§ **Excerpted data**
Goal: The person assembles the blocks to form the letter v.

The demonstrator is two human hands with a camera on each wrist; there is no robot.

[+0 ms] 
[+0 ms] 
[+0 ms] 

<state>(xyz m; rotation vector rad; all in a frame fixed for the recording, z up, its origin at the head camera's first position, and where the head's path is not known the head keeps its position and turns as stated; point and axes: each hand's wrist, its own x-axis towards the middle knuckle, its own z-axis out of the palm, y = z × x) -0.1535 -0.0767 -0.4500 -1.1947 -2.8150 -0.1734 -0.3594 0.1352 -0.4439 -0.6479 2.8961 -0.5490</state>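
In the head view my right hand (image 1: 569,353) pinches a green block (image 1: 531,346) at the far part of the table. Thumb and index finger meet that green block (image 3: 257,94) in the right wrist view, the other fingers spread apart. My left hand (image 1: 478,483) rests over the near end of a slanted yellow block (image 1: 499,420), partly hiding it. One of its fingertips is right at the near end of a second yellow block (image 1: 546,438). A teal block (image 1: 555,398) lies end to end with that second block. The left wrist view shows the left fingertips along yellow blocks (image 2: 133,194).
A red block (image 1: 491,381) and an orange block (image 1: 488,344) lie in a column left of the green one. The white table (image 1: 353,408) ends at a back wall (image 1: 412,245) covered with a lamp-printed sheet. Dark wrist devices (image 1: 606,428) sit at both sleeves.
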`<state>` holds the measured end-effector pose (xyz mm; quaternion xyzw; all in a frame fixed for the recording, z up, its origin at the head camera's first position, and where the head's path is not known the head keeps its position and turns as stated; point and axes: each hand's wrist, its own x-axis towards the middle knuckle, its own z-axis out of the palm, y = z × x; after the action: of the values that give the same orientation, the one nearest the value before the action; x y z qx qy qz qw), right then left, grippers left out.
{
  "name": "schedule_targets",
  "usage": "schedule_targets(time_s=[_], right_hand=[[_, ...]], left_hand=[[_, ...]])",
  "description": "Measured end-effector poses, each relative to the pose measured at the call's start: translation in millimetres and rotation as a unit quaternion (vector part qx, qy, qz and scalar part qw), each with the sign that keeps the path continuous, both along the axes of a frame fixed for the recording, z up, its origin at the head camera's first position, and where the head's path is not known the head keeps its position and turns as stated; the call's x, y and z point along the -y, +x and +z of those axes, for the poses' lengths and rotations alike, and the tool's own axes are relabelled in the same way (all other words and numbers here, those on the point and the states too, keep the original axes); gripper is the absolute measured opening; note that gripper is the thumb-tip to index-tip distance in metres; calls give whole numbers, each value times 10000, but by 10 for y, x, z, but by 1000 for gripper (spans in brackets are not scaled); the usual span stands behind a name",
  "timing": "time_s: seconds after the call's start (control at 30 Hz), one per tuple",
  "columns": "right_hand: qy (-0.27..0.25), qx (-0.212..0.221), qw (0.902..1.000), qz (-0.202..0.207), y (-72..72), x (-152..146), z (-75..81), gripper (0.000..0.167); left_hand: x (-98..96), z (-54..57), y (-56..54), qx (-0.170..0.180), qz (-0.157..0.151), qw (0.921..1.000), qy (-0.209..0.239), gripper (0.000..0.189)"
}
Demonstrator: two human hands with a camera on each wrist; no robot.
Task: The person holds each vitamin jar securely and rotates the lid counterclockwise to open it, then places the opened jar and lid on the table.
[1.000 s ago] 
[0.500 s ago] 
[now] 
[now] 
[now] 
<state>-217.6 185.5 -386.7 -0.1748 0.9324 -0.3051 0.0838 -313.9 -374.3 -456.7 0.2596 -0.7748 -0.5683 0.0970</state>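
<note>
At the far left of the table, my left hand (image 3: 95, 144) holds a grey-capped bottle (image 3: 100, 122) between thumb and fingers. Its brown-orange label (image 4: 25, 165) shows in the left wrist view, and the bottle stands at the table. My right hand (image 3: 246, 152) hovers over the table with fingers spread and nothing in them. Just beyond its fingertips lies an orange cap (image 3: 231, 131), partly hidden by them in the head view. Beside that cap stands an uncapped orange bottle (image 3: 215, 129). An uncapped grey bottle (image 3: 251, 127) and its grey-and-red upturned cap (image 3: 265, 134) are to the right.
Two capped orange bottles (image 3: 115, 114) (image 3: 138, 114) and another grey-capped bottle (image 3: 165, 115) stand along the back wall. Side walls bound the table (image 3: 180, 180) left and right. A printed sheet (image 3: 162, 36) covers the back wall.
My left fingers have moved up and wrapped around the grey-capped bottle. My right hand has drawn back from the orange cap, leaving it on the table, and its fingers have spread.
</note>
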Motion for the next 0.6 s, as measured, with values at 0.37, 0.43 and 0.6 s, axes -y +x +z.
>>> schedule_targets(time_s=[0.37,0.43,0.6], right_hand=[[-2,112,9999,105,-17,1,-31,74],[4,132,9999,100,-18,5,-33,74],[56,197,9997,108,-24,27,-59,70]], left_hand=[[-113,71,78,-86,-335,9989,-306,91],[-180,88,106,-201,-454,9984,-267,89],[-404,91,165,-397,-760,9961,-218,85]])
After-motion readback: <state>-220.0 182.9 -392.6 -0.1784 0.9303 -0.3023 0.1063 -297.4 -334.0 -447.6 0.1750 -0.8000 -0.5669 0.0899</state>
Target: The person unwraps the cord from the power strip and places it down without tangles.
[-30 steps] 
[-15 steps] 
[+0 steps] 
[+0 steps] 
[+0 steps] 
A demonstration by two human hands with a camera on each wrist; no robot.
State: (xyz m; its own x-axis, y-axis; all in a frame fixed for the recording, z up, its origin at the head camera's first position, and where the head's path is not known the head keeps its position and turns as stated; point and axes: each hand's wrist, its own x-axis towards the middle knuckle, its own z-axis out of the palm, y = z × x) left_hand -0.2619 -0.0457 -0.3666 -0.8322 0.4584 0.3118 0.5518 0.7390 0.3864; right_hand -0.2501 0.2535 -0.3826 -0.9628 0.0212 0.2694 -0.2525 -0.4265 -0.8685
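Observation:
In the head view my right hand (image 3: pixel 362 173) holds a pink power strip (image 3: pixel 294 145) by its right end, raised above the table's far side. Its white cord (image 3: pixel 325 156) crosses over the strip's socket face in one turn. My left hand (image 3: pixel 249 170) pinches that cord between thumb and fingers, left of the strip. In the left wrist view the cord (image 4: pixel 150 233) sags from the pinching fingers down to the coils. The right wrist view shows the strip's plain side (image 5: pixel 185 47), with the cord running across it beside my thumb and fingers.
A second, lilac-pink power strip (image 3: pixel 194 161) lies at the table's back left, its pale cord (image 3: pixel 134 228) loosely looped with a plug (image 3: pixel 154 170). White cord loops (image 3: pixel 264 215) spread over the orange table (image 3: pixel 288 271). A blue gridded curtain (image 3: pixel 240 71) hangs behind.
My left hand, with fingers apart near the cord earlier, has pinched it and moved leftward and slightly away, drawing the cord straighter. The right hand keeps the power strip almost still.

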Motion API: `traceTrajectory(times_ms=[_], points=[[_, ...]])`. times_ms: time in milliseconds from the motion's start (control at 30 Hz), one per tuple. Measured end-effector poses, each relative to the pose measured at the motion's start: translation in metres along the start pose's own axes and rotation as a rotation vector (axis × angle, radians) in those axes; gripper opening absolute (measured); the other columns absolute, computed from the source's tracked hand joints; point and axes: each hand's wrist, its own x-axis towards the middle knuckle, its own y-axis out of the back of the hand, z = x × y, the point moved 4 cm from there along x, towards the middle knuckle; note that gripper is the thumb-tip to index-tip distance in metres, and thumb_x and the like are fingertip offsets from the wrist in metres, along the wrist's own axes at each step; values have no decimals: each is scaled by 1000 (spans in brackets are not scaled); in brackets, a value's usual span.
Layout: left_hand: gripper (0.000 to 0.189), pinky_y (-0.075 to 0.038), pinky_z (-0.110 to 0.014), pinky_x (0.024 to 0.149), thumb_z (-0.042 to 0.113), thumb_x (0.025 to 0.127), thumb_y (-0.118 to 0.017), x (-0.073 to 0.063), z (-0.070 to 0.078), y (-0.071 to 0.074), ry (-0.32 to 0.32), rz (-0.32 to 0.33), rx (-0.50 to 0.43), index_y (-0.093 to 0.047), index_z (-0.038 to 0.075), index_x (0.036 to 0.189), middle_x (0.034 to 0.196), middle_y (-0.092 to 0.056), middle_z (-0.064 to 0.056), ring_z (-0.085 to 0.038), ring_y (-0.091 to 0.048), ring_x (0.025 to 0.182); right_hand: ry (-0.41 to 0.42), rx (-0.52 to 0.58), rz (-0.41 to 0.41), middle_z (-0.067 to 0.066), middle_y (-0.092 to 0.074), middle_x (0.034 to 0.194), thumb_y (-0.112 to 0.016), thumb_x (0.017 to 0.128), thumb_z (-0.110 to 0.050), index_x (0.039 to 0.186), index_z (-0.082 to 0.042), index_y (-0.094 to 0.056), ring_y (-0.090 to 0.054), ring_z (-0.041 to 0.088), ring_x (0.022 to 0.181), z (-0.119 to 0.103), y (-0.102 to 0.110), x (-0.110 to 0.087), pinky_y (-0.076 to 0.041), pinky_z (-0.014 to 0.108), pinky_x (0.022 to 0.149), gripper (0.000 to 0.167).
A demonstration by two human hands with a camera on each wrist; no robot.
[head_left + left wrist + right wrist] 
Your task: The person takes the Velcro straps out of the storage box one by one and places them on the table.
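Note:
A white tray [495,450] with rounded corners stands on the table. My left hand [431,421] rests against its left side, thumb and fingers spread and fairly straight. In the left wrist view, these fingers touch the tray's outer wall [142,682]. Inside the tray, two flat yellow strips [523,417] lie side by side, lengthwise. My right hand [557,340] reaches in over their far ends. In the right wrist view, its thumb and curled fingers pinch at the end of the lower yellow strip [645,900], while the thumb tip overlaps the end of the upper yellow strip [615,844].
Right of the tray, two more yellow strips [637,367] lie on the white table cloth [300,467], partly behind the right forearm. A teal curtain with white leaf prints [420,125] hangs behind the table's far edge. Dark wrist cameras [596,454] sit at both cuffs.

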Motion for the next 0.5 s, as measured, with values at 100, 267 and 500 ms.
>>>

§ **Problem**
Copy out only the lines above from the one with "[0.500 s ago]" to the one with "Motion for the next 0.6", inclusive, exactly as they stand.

§ **Response area**
[0.500 s ago] 
[now] 
[now] 
[now] 
<state>-217.6 185.5 -386.7 -0.1748 0.9324 -0.3051 0.0838 -313.9 -374.3 -456.7 0.2596 -0.7748 -0.5683 0.0970</state>
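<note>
At the far left of the table, my left hand (image 3: 95, 144) holds a grey-capped bottle (image 3: 100, 122) between thumb and fingers. Its brown-orange label (image 4: 25, 165) shows in the left wrist view, and the bottle stands at the table. My right hand (image 3: 246, 152) hovers over the table with fingers spread and nothing in them. Just beyond its fingertips lies an orange cap (image 3: 231, 131), partly hidden by them in the head view. Beside that cap stands an uncapped orange bottle (image 3: 215, 129). An uncapped grey bottle (image 3: 251, 127) and its grey-and-red upturned cap (image 3: 265, 134) are to the right.
Two capped orange bottles (image 3: 115, 114) (image 3: 138, 114) and another grey-capped bottle (image 3: 165, 115) stand along the back wall. Side walls bound the table (image 3: 180, 180) left and right. A printed sheet (image 3: 162, 36) covers the back wall.
My left fingers have moved up and wrapped around the grey-capped bottle. My right hand has drawn back from the orange cap, leaving it on the table, and its fingers have spread.
</note>
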Motion for the next 0.6 s, as measured, with values at 0.37, 0.43 and 0.6 s, axes -y +x +z.

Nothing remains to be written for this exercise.